What would qualify as failure? The question was hanging in the air as Boris Johnson returned to work last week, chirruping about Britain’s “apparent success” in handling the coronavirus crisis. It lingered while commentators cooed over the prime minister taking charge after his own illness with the virus. It waited patiently while broadcasters signal-boosted deputy Dominic Raab saying that his boss back at the helm was a “boost for the country”. And the air turned thunderous as it became clear we were supposed to be placated by the prime minister’s ebullience.

Failure is not a metric – not even when the UK’s horrifying death toll is now one of the worst in the world. Not when our elderly loved ones were unnecessarily exposed to risk and our health and care workers sent to work without vital personal protective equipment (PPE).

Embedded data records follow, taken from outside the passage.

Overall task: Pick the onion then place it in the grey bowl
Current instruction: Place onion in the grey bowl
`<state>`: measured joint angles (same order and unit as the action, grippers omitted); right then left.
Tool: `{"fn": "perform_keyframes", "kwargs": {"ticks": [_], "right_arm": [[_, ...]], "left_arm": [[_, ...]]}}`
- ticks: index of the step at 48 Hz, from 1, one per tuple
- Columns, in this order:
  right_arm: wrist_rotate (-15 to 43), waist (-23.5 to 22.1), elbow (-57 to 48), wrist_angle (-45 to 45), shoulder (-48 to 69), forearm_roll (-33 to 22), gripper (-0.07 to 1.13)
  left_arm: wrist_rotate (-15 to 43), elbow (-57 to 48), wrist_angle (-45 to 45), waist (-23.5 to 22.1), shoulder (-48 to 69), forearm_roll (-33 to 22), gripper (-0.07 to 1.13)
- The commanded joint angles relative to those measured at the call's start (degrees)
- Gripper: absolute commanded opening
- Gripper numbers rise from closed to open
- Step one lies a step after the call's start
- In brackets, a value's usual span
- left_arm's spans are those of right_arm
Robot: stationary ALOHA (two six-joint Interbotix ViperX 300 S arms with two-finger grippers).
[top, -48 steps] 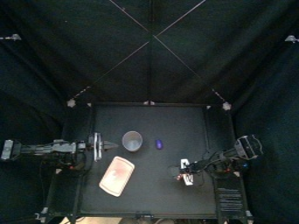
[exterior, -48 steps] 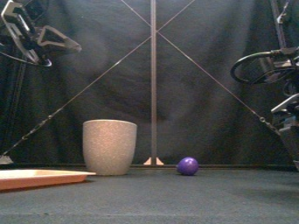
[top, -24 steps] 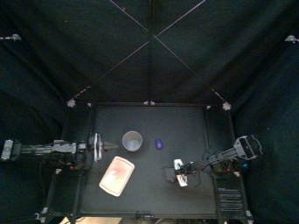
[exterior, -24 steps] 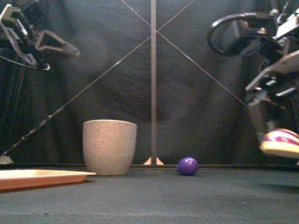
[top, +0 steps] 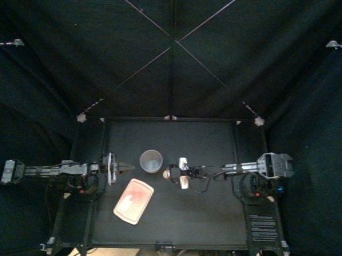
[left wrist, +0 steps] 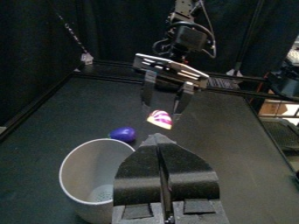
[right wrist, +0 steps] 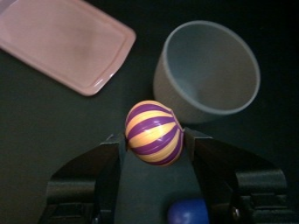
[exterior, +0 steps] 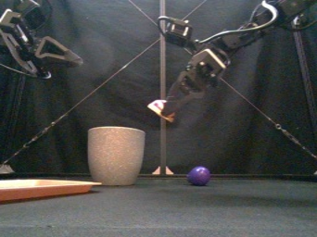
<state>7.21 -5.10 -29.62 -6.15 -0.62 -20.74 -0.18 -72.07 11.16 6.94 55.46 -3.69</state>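
Right gripper [exterior: 166,107] tight around striped onion [right wrist: 153,133], high over black table [top: 201,215], near grey bowl [exterior: 117,155].

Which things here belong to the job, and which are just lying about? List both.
Job: striped onion, held by the right gripper; grey bowl.
Lying about: pink tray; small purple ball.

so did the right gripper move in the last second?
Yes. In the front view the right gripper moved left, from the right edge to just right of the grey bowl, holding the onion.
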Motion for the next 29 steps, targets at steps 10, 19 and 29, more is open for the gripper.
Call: {"fn": "perform_keyframes", "kwargs": {"ticks": [10, 19, 29], "right_arm": [[-0.09, -4.22, 11.60, 3.78, -6.24, -0.44, 0.78], [0.00, -6.42, 15.38, 4.39, -10.02, -0.18, 0.79], [0.00, -7.29, 17.84, 4.48, -12.13, 0.62, 0.82]], "left_arm": [[0.26, -0.70, 0.26, 0.26, -0.18, -2.72, 0.05], [0.26, -0.70, 0.35, 0.26, -0.18, -2.72, 0.05], [0.26, -0.79, 0.35, 0.26, -0.18, -2.72, 0.05]]}}
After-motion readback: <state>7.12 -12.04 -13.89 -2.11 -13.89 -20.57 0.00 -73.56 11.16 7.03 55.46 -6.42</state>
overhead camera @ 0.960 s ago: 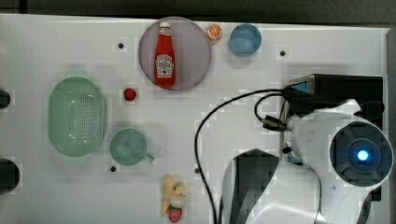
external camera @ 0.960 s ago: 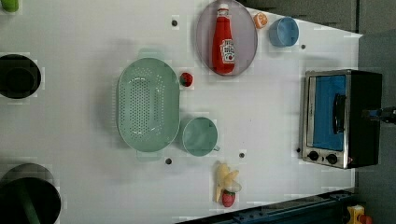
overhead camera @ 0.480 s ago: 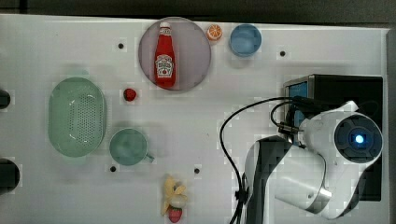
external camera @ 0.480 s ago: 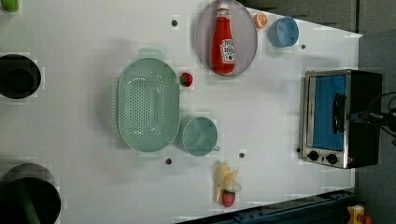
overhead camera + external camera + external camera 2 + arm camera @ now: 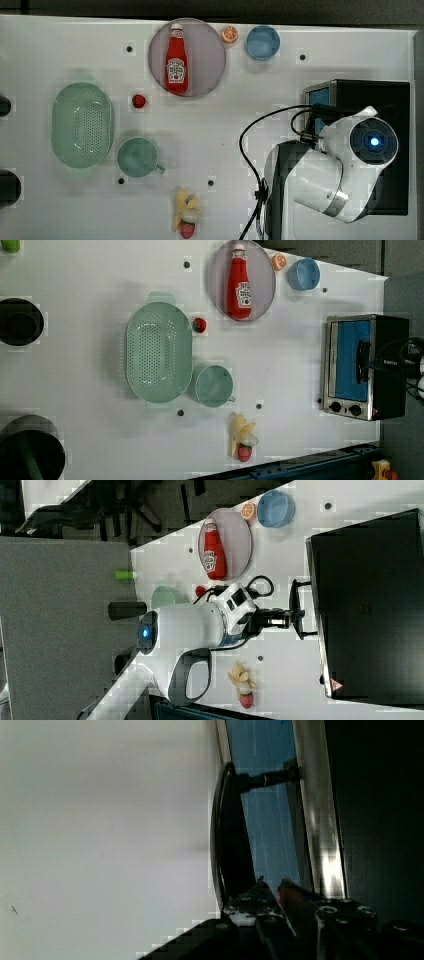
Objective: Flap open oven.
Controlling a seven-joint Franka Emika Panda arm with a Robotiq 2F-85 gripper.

And not when media investigations have exposed a shocking lack of government preparation for the pandemic.

In a sense, one huge government success in this crisis has been to fuse national failure with its own, so that to criticise the government is cast as synonymous with doing Britain down. This is why Johnson’s relentlessly sunny messages are infused with depictions of plucky Britain and its achievements, and it’s why journalists who are simply doing their job in scrutinising government are nevertheless harangued for being “too negative” and critical in a time of crisis, when all the public apparently wants is positivity. The prime minister’s inaction may have cost lives, but we’re told it’s the media that’s killing the mood.